Israeli politician (1927–2005)

Daniel Rosolio (דניאל רוזוליו; 6 May 1927 – 14 October 2005) was an Israeli politician who served as a member of the Knesset for the Alignment between 1977 and 1983.

==Biography==
Born in Tel Aviv during the Mandate era, Rosolio attended the Shalva high school. He was certified as a teacher at the Kibbutzim Seminary, and was later awarded an MA and PhD in political science from Tel Aviv University.

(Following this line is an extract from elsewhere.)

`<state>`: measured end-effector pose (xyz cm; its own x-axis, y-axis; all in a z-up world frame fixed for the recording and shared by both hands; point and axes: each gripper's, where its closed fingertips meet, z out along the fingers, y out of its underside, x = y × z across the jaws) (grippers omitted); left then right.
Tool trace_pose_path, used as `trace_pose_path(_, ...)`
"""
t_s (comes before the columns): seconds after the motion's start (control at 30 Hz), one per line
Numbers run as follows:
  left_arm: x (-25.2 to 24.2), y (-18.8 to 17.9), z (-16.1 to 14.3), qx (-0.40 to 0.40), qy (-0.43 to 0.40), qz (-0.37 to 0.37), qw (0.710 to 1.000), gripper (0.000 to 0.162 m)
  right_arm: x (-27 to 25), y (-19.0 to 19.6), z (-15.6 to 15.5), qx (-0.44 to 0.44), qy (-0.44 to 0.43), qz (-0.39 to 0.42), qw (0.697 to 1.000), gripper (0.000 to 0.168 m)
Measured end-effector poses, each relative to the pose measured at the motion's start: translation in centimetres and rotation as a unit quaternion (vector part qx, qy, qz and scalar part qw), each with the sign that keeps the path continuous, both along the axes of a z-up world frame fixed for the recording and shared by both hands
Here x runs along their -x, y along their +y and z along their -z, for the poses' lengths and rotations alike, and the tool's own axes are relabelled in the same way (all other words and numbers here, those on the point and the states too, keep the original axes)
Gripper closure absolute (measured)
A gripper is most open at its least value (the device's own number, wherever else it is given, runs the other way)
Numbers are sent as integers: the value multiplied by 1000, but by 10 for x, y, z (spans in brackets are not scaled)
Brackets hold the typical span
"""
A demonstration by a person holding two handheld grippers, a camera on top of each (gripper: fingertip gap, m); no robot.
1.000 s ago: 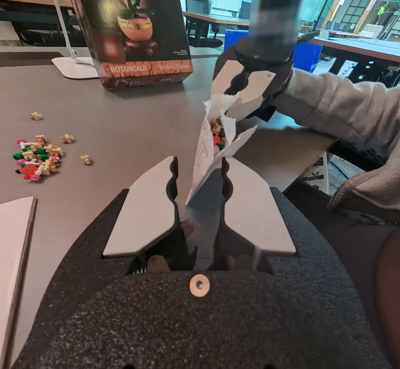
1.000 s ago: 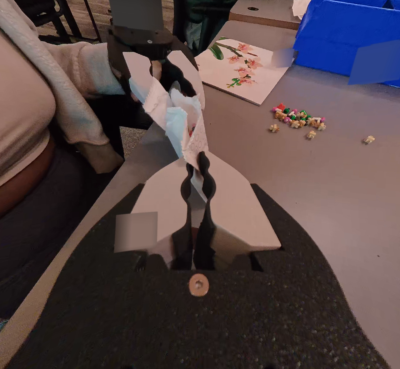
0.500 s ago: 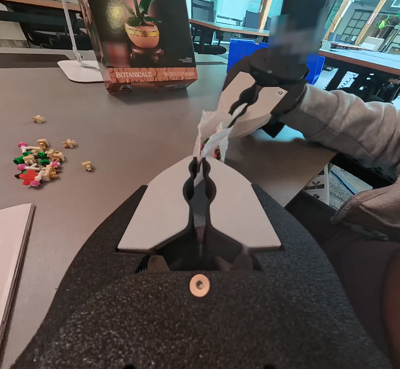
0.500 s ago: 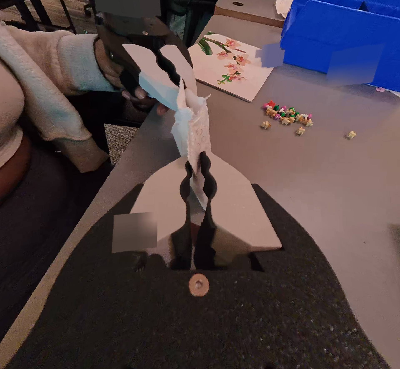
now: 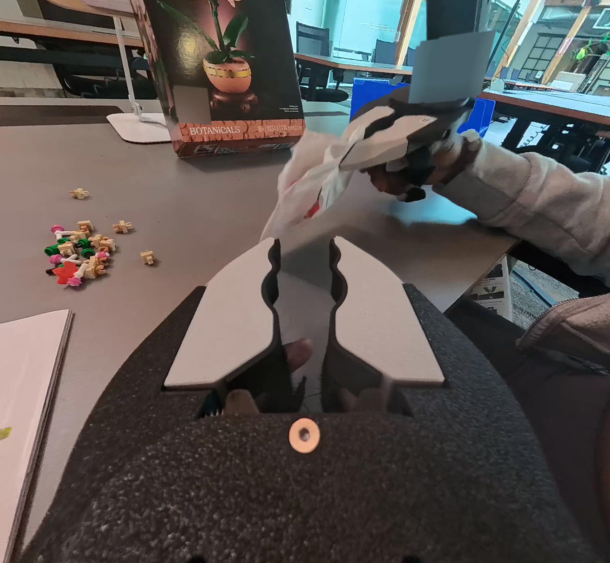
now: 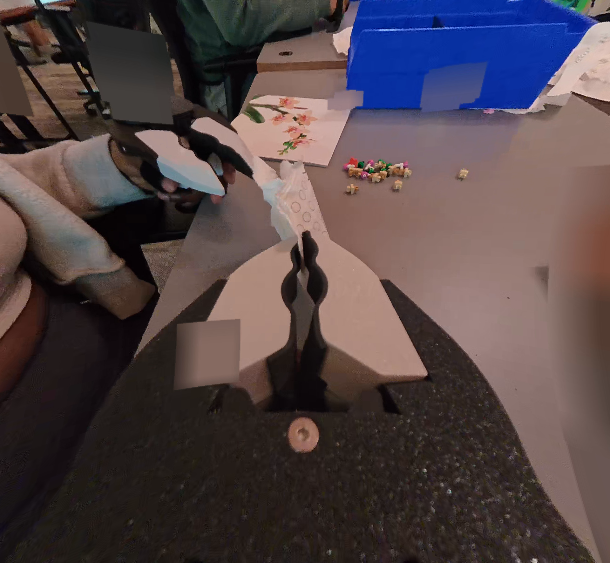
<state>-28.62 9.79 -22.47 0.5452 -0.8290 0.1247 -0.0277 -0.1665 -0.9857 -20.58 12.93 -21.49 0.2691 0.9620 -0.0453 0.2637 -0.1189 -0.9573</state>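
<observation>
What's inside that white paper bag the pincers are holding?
Through the paper bag, pinched by the right hand-held gripper, only a blurred red bit shows in the left wrist view. The paper hides everything else inside.

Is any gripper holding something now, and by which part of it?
The right gripper holds the torn white paper bag by one edge, jaws shut on it. The left gripper is open and holds nothing.

Grey table; bricks; box.

The left gripper, clamped on the paper bag half a second ago, now stands with its fingers parted and the bag free of them, while the bag tilts over toward the table.
</observation>
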Motion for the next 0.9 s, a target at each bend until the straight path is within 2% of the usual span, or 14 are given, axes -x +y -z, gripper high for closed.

He was a member of the HaMahanot HaOlim movement, and served as its secretary between 1946 and 1947. In 1947 he joined Kibbutz Beit HaArava, and served in the Israel Defense Forces as part of the Beit HaArava group in Sedom. When the kibbutz was evacuated during the 1948 Arab-Israeli War, he moved to the north of Israel and was amongst the founders of Kibbutz Kabri in the Western Galilee and lived there until his death. From 1952 until 1957 he worked as a teacher in the kibbutz's school. In 1958 he became co-ordinator of the Hashomer Hatzair section of the Kibbutz HaMeuhad movement, a post he held until 1961. From 1962 until 1965 he taught in Kabri's high school, before serving as the kibbutz's secretary from 1965 until 1966. Between 1967 and 1969 he worked as an assistant to Yisrael Galili, a government minister.

In 1969 he began working in the Prime Minister's office and was responsible for Information Services. From 1972 until 1976 he was secretary of Kibbutz HaMeuhad. In 1977 he was elected to the Knesset on the Alignment list. He was re-elected in 1981, but resigned from the Knesset on 16 May 1983, and was replaced by Haim Ramon. In the same year he became chairman of the board of directors at Solel Boneh construction company, a role he held until 1986, and secretary of Hevrat HaOvdim.

He died at his home in 2005 at the age of 78.